Tomas C Jakob, MD1, Patricio Cal, MD2, Luciano Deluca, MD1, Ezequiel Fernandez1. 1CRQO, 2Churruca Police Hospital
Background: Short stay procedures have gained popularity in many surgical sub-specialties. Main benefits are early discharge, minimal loss of productivity, costs reduction, and less risk of infections. This practices must not jeopardize patient’s security. Laparoscopic sleeve gastrectomy (LSG) has consolidated as a primary bariatric technique. Because of its quick post-operatory recovery it is a matter of discussion if patients benefit or not from hospitalization longer than 24 hours.
Objective: To prove the safety of short-stay surgery after LSG.
Design: Cross sectional, descriptive, retrospective.

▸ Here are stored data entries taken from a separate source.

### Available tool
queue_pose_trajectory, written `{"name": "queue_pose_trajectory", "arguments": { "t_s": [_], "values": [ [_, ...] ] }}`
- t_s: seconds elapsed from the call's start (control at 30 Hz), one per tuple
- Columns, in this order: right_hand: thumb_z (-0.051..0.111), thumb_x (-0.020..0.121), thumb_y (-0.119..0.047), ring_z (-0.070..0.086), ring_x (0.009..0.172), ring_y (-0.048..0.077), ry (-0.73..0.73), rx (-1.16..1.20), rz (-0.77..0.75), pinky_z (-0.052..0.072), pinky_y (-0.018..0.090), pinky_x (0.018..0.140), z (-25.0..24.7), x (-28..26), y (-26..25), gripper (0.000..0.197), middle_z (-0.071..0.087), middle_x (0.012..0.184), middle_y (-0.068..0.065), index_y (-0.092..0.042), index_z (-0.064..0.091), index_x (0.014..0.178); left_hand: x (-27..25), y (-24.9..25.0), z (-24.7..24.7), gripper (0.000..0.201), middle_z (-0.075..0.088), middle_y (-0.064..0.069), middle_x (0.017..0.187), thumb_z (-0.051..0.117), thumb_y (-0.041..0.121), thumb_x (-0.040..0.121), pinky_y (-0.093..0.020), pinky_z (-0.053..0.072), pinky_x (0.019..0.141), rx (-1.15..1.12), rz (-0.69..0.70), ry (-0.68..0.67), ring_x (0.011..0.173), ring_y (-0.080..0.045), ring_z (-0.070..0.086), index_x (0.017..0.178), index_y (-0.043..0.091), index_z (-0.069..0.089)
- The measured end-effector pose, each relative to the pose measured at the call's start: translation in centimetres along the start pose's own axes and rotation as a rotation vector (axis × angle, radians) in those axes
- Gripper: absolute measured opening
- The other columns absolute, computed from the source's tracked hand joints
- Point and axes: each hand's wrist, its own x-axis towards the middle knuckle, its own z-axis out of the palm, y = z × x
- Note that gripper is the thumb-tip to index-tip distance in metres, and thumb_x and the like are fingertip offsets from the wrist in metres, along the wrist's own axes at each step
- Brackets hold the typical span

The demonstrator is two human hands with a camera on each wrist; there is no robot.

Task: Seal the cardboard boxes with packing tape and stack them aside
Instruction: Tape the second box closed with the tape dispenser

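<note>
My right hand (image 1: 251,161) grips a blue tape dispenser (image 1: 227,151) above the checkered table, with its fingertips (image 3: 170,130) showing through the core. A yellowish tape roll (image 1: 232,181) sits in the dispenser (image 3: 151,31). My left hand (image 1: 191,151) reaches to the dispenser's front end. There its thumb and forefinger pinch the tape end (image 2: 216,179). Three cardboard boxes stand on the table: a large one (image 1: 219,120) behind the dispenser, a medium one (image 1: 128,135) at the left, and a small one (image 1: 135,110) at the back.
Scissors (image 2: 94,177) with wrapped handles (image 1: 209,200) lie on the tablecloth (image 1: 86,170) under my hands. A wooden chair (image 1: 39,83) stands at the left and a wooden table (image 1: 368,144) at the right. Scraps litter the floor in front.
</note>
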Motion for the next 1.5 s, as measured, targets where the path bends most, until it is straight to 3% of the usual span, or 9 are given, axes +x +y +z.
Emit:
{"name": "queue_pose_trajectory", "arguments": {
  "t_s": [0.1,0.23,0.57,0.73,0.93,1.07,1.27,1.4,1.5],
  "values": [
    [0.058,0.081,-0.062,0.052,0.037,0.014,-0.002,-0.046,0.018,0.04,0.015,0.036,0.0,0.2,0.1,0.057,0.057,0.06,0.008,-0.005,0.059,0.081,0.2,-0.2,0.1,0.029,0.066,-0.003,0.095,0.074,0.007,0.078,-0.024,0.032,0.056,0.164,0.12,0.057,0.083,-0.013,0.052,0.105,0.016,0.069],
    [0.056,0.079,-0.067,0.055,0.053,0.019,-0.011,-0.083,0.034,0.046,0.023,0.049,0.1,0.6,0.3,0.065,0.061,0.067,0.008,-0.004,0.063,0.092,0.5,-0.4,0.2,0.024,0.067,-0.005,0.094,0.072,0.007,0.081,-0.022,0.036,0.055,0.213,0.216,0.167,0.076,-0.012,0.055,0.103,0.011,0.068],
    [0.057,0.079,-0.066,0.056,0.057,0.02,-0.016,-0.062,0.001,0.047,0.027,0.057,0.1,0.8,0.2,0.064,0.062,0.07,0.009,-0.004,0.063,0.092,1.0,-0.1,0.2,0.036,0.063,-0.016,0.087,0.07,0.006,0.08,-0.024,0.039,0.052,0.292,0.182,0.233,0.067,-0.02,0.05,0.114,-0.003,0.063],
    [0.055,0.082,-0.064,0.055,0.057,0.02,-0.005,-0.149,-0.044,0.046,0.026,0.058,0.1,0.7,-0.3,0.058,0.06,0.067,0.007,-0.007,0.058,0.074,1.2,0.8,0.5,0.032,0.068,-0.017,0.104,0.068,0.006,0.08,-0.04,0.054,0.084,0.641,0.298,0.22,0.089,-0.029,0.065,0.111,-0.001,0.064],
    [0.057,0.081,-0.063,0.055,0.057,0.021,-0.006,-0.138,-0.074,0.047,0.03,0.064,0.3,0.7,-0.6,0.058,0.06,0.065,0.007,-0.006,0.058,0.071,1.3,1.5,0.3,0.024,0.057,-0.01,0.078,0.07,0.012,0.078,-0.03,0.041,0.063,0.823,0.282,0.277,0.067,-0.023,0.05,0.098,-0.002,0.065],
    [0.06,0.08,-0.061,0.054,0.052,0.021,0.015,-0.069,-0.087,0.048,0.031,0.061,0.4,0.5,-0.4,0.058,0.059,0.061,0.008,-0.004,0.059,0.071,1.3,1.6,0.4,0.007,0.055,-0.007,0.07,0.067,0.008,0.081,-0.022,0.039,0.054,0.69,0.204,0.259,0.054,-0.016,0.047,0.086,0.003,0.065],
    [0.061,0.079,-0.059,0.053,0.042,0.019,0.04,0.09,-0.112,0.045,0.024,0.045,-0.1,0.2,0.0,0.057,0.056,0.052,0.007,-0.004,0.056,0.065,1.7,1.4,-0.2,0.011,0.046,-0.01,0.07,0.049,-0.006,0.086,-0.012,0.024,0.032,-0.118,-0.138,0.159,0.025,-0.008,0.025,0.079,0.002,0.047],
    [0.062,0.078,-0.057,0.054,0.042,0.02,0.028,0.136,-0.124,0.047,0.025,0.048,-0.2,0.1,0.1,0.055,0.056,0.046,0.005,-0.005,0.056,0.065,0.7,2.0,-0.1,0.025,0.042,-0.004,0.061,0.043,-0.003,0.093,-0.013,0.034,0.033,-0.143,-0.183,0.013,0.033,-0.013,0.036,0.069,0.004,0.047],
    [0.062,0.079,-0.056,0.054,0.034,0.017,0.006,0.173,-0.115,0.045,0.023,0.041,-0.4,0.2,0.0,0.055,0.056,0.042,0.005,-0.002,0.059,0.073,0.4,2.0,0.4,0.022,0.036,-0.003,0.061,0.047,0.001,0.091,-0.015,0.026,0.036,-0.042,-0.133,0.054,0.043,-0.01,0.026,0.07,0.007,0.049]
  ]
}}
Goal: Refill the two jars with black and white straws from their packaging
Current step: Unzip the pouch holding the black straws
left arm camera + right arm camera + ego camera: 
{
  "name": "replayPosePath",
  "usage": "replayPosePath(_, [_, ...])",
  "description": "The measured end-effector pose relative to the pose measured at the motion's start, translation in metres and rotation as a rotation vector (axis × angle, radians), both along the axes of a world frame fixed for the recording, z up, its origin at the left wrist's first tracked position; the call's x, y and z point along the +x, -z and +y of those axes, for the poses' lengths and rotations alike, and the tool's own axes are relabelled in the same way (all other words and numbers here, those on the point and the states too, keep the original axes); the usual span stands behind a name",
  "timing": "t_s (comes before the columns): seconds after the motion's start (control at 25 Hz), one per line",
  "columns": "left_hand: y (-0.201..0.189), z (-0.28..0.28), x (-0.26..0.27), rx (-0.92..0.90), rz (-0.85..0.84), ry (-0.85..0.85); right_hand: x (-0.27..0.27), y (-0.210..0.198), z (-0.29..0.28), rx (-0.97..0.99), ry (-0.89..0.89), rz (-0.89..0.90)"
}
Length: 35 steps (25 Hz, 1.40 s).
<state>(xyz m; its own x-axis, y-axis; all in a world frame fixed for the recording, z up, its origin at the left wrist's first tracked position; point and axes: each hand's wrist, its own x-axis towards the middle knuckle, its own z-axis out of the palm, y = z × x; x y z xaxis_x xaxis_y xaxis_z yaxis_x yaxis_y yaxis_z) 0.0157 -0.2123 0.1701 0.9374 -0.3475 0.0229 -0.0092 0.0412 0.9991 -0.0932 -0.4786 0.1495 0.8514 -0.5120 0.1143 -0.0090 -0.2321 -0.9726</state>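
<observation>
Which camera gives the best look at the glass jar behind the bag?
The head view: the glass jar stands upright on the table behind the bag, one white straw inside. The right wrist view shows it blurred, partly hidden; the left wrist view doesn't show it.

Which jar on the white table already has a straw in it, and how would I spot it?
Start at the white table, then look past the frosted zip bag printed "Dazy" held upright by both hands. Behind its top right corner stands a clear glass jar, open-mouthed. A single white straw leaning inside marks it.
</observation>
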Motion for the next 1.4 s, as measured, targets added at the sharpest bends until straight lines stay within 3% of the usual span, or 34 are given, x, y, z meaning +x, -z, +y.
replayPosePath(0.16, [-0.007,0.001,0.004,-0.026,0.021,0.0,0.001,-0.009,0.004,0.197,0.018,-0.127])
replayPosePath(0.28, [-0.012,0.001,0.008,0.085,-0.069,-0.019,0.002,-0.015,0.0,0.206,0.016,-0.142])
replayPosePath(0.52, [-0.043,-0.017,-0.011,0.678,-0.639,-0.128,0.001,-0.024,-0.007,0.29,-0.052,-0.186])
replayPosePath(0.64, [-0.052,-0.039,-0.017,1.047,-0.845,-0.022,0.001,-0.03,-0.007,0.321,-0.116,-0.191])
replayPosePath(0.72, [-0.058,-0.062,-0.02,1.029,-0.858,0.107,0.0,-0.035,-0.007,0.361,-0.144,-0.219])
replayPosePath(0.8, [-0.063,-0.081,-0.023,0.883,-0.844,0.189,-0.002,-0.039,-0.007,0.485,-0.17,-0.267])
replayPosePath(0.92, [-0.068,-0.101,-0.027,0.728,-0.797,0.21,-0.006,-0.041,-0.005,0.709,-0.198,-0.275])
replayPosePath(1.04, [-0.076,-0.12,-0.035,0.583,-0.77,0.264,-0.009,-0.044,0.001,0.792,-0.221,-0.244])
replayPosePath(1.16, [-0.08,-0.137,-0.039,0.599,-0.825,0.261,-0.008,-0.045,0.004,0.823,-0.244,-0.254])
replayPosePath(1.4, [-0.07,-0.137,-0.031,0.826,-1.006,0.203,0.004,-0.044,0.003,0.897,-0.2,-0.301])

Methods: We prospectively collected data about hospital stay, readmission rate, early and mid-term term major complications and reintervention rate on 2629 primary LSG performed between February 2007 and August 2014.
Results: From a total of 2629 patients, 2590 (98,52%) were discharged in the first 24 hours. Thirty-nine (1,48%) required longer hospital stay; 16 (0,61%) for vomiting, 23 (0,87%) for haemorrhage. Four patients (0,15%) were readmitted for digestive intolerance between day 2 and 4. A total of 26 leaks (0,99%) occurred between postoperative day 5 and 41; 5 abdominal collections (0,19%) non related neither to fistulas nor bleeding occurred between day 6 and 16. From 33 (1,25%) haemorrhagic complications, 5 (0,19%) required reoperation in the first 24 hours and 7 (0,27%) percutaneous drainage after 7th postoperative day. No major complications occurred between days 1 and 4.
Conclusions: Evidence suggests that hospital stay for more than 24 hours after LSG is unnecessary in patients with no persistent vomiting or signs of bleeding or leaks. Major complications presented either within the first 24 hours or after the fourth postoperative day.